Retype the full set of data, character for character.

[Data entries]
◇ ◇ ◇ ◇

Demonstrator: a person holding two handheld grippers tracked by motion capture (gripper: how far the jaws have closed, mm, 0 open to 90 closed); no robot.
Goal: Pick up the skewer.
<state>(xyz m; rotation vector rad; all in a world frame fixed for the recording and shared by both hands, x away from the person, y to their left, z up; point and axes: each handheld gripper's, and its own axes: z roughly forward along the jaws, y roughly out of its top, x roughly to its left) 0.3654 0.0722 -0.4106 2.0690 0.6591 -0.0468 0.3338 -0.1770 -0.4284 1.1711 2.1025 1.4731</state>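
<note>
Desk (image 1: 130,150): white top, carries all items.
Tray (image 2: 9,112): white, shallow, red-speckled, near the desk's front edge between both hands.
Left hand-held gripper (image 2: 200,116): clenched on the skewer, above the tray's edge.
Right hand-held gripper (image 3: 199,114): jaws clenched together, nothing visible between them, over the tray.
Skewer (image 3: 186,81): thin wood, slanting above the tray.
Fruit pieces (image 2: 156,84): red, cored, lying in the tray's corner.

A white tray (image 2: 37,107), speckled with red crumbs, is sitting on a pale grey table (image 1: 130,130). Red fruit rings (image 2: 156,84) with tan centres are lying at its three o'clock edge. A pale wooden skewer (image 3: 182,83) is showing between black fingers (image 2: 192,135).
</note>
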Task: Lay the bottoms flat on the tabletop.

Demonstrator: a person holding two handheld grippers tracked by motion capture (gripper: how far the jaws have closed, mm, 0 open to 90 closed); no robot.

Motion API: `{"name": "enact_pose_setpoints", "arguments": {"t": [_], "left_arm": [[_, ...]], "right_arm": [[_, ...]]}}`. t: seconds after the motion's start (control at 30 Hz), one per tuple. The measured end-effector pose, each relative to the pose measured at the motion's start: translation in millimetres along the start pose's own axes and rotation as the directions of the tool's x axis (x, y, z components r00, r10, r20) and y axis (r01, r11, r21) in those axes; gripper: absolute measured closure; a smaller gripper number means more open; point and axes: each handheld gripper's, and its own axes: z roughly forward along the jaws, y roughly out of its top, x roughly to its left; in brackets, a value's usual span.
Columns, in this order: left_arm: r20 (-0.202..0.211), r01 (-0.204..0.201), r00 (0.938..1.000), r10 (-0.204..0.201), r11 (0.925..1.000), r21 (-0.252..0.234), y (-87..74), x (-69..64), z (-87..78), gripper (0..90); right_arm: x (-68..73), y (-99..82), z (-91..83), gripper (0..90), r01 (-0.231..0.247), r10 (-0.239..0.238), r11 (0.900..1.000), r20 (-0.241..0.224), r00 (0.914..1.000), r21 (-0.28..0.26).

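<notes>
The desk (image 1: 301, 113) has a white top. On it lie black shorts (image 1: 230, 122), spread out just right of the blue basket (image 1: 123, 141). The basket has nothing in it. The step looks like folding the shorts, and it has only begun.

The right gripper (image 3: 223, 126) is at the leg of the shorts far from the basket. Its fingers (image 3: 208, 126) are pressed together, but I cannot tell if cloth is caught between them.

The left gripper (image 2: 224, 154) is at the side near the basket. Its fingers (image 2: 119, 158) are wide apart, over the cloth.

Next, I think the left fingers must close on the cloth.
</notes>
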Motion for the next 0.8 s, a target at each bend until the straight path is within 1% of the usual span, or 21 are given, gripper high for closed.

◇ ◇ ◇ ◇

→ **RESULT OF THE TASK**
Demonstrator: a person holding two handheld grippers tracked by motion capture (gripper: how far the jaws have closed, mm, 0 open to 90 closed); no robot.
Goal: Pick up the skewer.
<state>(xyz m; rotation vector rad; all in a world frame fixed for the recording and shared by both hands, x away from the person, y to their left, z up; point and axes: each handheld gripper's, and its own axes: z roughly forward along the jaws, y roughly out of its top, x roughly to its left) 0.3654 0.0722 -0.4106 2.0690 0.6591 -0.0468 0.3338 -0.1770 -0.4284 1.1711 2.1025 1.4731</state>
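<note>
Desk (image 1: 130,150): white top, carries all items.
Tray (image 2: 9,112): white, shallow, red-speckled, near the desk's front edge between both hands.
Left hand-held gripper (image 2: 200,116): clenched on the skewer, above the tray's edge.
Right hand-held gripper (image 3: 199,114): jaws clenched together, nothing visible between them, over the tray.
Skewer (image 3: 186,81): thin wood, slanting above the tray.
Fruit pieces (image 2: 156,84): red, cored, lying in the tray's corner.

A white tray (image 2: 37,107), speckled with red crumbs, is sitting on a pale grey table (image 1: 130,130). Red fruit rings (image 2: 156,84) with tan centres are lying at its three o'clock edge. A pale wooden skewer (image 3: 182,83) is showing between black fingers (image 2: 192,135).
</note>
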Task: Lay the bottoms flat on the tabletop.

Demonstrator: a person holding two handheld grippers tracked by motion capture (gripper: how far the jaws have closed, mm, 0 open to 90 closed); no robot.

Motion API: `{"name": "enact_pose_setpoints", "arguments": {"t": [_], "left_arm": [[_, ...]], "right_arm": [[_, ...]]}}`. t: seconds after the motion's start (control at 30 Hz), one per tuple. The measured end-effector pose, each relative to the pose measured at the motion's start: translation in millimetres along the start pose's own axes and rotation as the directions of the tool's x axis (x, y, z components r00, r10, r20) and y axis (r01, r11, r21) in those axes; gripper: absolute measured closure; a smaller gripper number means more open; point and axes: each handheld gripper's, and its own axes: z roughly forward along the jaws, y roughly out of its top, x roughly to its left; in brackets, a value's usual span.
Columns, in this order: left_arm: r20 (-0.202..0.211), r01 (-0.204..0.201), r00 (0.938..1.000), r10 (-0.204..0.201), r11 (0.925..1.000), r21 (-0.252..0.234), y (-87..74), x (-69..64), z (-87..78), gripper (0..90); right_arm: x (-68..73), y (-99..82), z (-91..83), gripper (0..90), r01 (-0.231..0.247), r10 (-0.239..0.238), r11 (0.900..1.000), r20 (-0.241..0.224), r00 (0.914..1.000), r21 (-0.28..0.26).

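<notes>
The desk (image 1: 301, 113) has a white top. On it lie black shorts (image 1: 230, 122), spread out just right of the blue basket (image 1: 123, 141). The basket has nothing in it. The step looks like folding the shorts, and it has only begun.

The right gripper (image 3: 223, 126) is at the leg of the shorts far from the basket. Its fingers (image 3: 208, 126) are pressed together, but I cannot tell if cloth is caught between them.

The left gripper (image 2: 224, 154) is at the side near the basket. Its fingers (image 2: 119, 158) are wide apart, over the cloth.

Next, I think the left fingers must close on the cloth.
</notes>
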Motion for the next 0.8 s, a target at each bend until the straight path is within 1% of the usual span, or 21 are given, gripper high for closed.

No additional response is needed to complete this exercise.